People who suffer from low back pain often turn to epidural corticosteroid injections for some relief. According to new research, however, such treatment fails to provide long-term respite, if any.
Lead study author Dr. Roger Chou, of the Oregon Health & Science University in Portland, and colleagues publish their findings in the Annals of Internal Medicine.
Low back pain is the leading cause of disability worldwide. In the US, around half of all workers admit to experiencing symptoms of back pain each year, and approximately 80% of us will suffer a back problem at some point in our lives.
Primary treatment for low back pain involves nonsurgical options, such as narcotic pain medication and nonsteroidal anti-inflammatory drugs (NSAIDs). Other nonsurgical treatments include epidural corticosteroid injections, administered directly to the epidural space in the spine.
Epidural corticosteroid injections work by reducing inflammation and, in turn, relieving pain. According to Dr. Chou and colleagues, the injections are commonly used for radiculopathy (inflammation of a spinal nerve) and spinal stenosis (narrowing of the spinal canal) – two conditions that cause radiating low back pain.
Use of epidural corticosteroid injections for these conditions is increasing, despite the fact that numerous studies have questioned their effectiveness for low back pain.
For their study, the team reviewed 30 trials assessing the short- and long-term effects of epidural corticosteroid injections for individuals with radiculopathy or spinal stenosis, comparing them with a placebo.
Specifically, the researchers looked at how epidural corticosteroid injections impacted patients’ pain, function and risk for surgery.
- Around 31 million Americans experience back pain at any given time
- Back pain is one of the most common reason for missed work days, and it is the second most common reason for doctors’ visits
- Back pain costs Americans around $50 billion annually.
While the injections provided greater immediate pain relief for radiculopathy than a placebo, the team found that this effect was small and short term. What is more, the treatment did not prevent patients’ need for surgery in the long term.

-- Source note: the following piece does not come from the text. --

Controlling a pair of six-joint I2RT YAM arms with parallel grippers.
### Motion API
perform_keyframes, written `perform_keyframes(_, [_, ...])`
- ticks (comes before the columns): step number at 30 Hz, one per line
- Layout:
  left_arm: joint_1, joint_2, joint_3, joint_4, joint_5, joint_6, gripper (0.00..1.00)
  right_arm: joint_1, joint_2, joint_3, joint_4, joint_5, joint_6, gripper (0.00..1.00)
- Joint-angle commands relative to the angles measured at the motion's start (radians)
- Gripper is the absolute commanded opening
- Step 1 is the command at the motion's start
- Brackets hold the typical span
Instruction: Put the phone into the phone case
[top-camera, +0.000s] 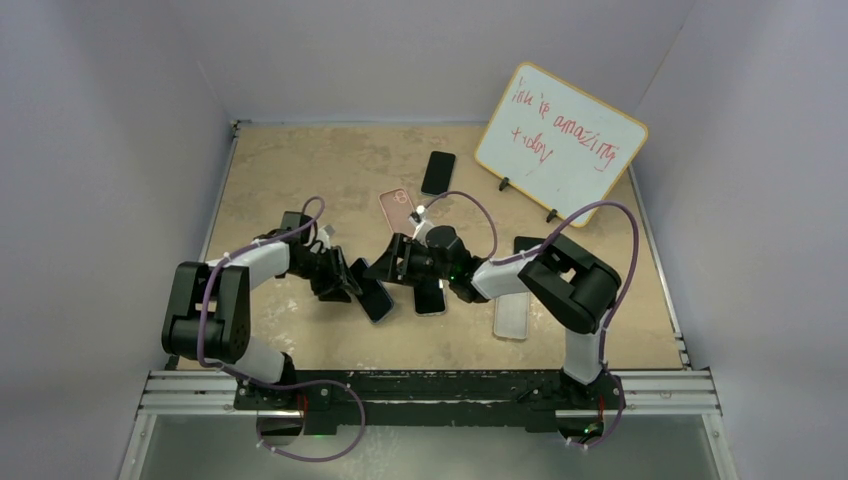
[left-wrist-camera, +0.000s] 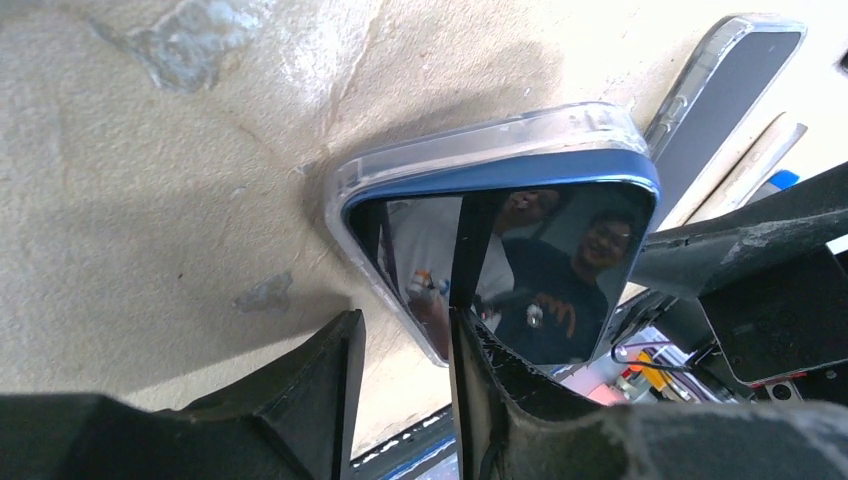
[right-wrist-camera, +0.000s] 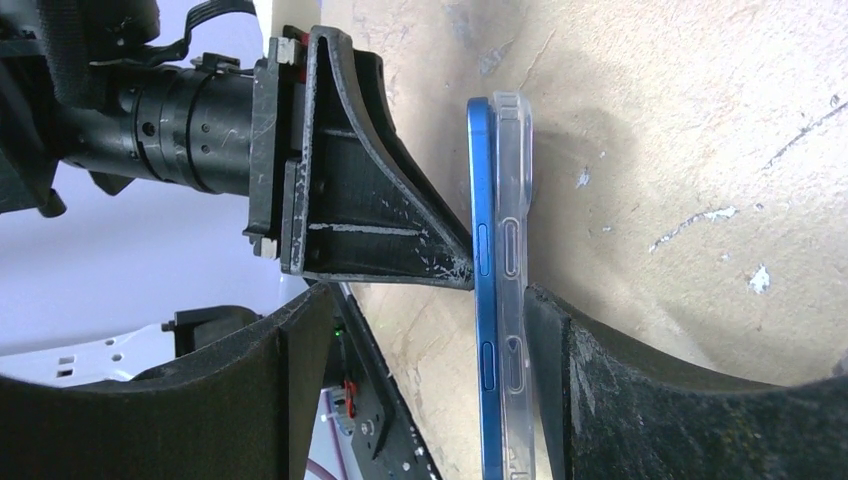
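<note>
A blue phone (top-camera: 376, 300) with a dark glossy screen (left-wrist-camera: 520, 260) lies against a clear case (left-wrist-camera: 480, 140), between the two arms. Edge-on in the right wrist view, the phone (right-wrist-camera: 482, 330) stands slightly proud of the case (right-wrist-camera: 515, 300). My left gripper (top-camera: 345, 280) is open (left-wrist-camera: 405, 325). One of its fingers (left-wrist-camera: 470, 350) presses on the screen, and the other rests beside the phone's edge. My right gripper (top-camera: 385, 268) is open around the phone and case (right-wrist-camera: 420, 300). One of its fingers (right-wrist-camera: 560, 330) touches the case's back, and the other is well apart.
Another phone in a clear case (top-camera: 430, 295) lies right beside it. An empty clear case (top-camera: 510, 315) and a dark phone (top-camera: 528, 245) lie to the right. A pink case (top-camera: 397, 207), a black phone (top-camera: 438, 172) and a whiteboard (top-camera: 560, 140) are further back.
</note>
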Motion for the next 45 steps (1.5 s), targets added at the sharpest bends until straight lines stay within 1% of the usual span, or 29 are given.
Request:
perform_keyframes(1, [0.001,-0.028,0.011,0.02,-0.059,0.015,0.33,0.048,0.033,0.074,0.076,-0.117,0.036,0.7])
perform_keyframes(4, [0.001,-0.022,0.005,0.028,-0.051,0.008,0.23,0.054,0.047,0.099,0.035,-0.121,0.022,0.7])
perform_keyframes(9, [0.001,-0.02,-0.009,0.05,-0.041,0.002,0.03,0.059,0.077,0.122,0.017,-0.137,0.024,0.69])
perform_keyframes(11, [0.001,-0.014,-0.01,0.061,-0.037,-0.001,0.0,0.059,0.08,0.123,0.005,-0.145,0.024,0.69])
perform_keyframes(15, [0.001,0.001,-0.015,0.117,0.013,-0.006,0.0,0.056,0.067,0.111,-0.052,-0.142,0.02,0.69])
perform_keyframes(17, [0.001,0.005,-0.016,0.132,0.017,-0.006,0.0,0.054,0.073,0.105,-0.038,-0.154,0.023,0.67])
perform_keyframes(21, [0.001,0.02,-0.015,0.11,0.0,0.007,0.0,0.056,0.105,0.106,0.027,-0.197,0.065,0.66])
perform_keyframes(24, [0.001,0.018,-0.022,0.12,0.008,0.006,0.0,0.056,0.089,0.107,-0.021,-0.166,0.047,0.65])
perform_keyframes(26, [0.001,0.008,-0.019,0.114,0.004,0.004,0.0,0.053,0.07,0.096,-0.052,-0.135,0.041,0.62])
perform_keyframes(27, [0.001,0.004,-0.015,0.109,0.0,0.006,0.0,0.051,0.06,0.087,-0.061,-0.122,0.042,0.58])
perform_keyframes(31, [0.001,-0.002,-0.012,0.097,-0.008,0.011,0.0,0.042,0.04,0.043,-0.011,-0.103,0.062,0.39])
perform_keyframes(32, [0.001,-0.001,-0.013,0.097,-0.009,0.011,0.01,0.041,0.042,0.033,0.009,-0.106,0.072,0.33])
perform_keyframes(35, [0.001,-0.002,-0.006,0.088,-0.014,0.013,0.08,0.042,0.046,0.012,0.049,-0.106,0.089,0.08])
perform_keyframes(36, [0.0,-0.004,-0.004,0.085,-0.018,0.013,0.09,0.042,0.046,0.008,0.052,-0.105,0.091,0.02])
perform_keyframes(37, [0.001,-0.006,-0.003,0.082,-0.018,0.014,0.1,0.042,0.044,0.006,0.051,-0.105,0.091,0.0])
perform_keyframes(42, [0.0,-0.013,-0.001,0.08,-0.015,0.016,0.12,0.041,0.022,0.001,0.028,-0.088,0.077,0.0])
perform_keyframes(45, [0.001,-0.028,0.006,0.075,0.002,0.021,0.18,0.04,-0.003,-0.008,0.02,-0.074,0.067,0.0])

For spinal stenosis, the researchers found epidural corticosteroid injections offered patients no significant pain relief compared with placebo.
These findings remained regardless of what injection techniques and corticosteroids were used, according to the authors.

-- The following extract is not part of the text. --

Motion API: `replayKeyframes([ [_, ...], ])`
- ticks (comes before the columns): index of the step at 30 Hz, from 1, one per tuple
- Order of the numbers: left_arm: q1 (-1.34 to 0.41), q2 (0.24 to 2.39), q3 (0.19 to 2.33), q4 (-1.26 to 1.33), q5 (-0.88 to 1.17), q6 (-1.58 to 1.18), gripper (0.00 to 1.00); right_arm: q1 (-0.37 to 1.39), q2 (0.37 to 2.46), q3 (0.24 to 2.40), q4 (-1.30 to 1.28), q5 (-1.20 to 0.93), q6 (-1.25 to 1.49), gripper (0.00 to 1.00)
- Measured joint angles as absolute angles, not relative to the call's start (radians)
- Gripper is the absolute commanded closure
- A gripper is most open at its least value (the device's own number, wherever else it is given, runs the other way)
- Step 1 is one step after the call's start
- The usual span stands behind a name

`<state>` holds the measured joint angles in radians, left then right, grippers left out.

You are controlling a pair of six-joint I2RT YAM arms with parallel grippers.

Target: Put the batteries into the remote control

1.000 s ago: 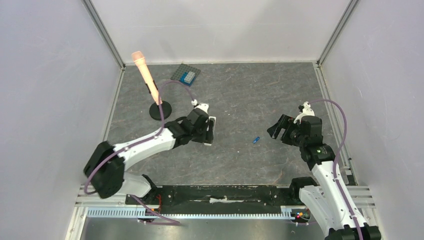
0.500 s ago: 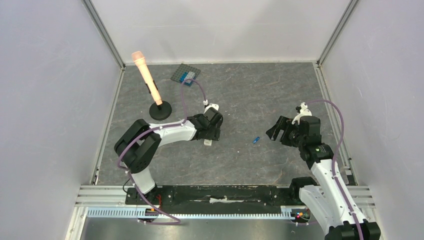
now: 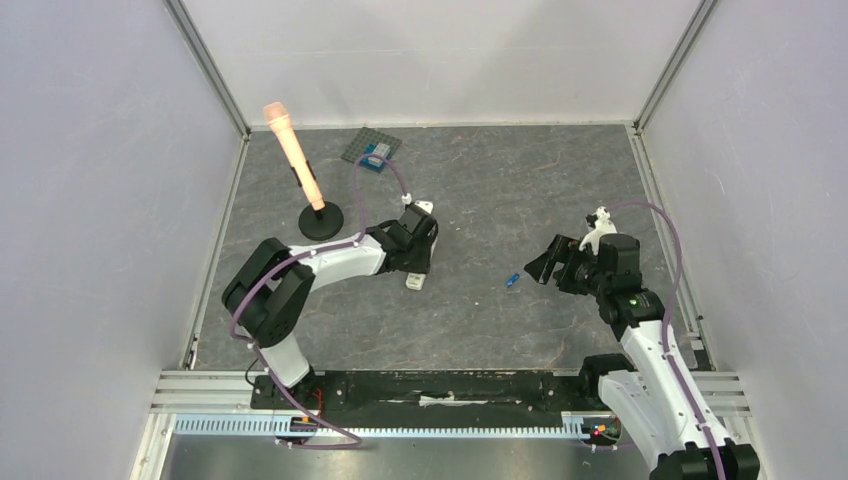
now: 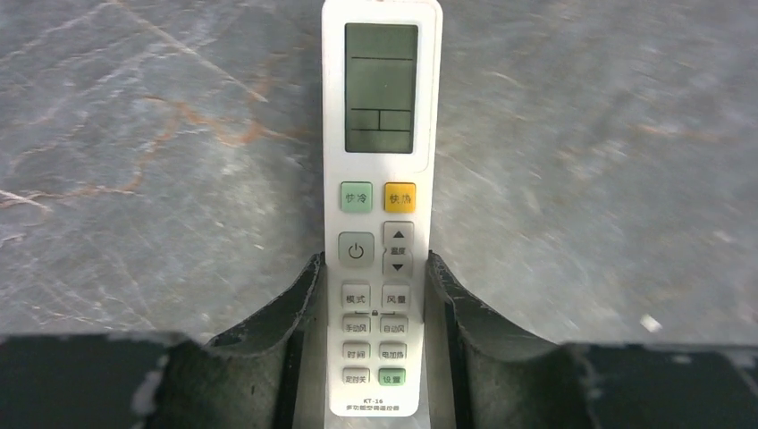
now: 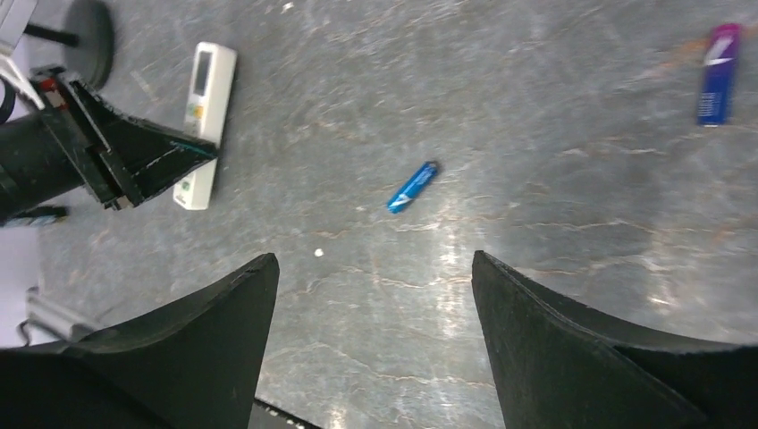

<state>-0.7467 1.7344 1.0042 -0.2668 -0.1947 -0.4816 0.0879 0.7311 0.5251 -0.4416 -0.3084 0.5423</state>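
The white remote control (image 4: 381, 179) lies face up on the grey table, display end away from the wrist. My left gripper (image 4: 374, 264) is shut on the remote control, its dark fingers (image 4: 299, 313) pressing both long sides at the button end. From above, only the remote's near end (image 3: 415, 281) shows below the left gripper (image 3: 415, 256). One blue battery (image 3: 512, 279) lies on the table between the arms, just left of my open right gripper (image 3: 548, 262). In the right wrist view this battery (image 5: 412, 187) is ahead of the open right gripper (image 5: 375, 259), which holds nothing, and a second battery (image 5: 718, 76) lies at the far right.
A peach-coloured wand (image 3: 293, 155) leans on a round black stand (image 3: 322, 221) at the back left. A grey studded plate (image 3: 360, 146) with a light-blue block (image 3: 377, 155) sits at the back. White walls (image 3: 100, 200) close in the table on three sides.
My left arm has swung its elbow in and its jaws have closed from wide open onto the remote's sides. My right gripper has drifted slightly left, towards the battery.
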Motion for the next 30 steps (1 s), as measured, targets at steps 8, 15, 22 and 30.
replayKeyframes([
  [8, -0.748, 1.422, 1.006, -0.242, 0.173, -0.478, 0.98, 0.214, 0.651, 0.377, -0.152, -0.512, 0.736, 0.11],
  [15, -0.748, 1.211, 1.006, -0.059, 0.342, -0.641, 0.98, 0.442, 0.634, 0.376, 0.193, -0.548, 0.915, 0.09],
  [22, -0.748, 1.169, 0.942, 0.181, 0.414, -0.901, 0.98, 0.546, 0.702, 0.442, 0.448, -0.549, 1.073, 0.09],
  [30, -0.748, 1.146, 0.905, 0.315, 0.426, -1.077, 0.98, 0.655, 0.823, 0.56, 0.529, -0.516, 1.123, 0.24],
])
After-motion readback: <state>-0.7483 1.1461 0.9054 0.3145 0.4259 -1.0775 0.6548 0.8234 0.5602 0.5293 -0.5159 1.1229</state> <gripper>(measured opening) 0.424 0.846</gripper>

“We found that the injection technique used (transforaminal, interlaminar, caudal), type or dose of corticosteroid, selection of patients with imaging guidance, and other patient and technical factors had no impact on the findings,” Dr. Chou told Medical News Today. “Really, the results were the same no matter how you sliced the data.”
Explaining why epidural corticosteroid injections appear to be ineffective for radiculopathy and spinal stenosis, Dr. Chou told us:
“Corticosteroids are supposed to reduce inflammation and associated swelling. Perhaps it is that inflammation is not a prominent factor in most patients. It’s also possible that patients improve over time with or without a treatment. Finally, we know that low back pain treatments have strong placebo effect, so that could be what we’re seeing.”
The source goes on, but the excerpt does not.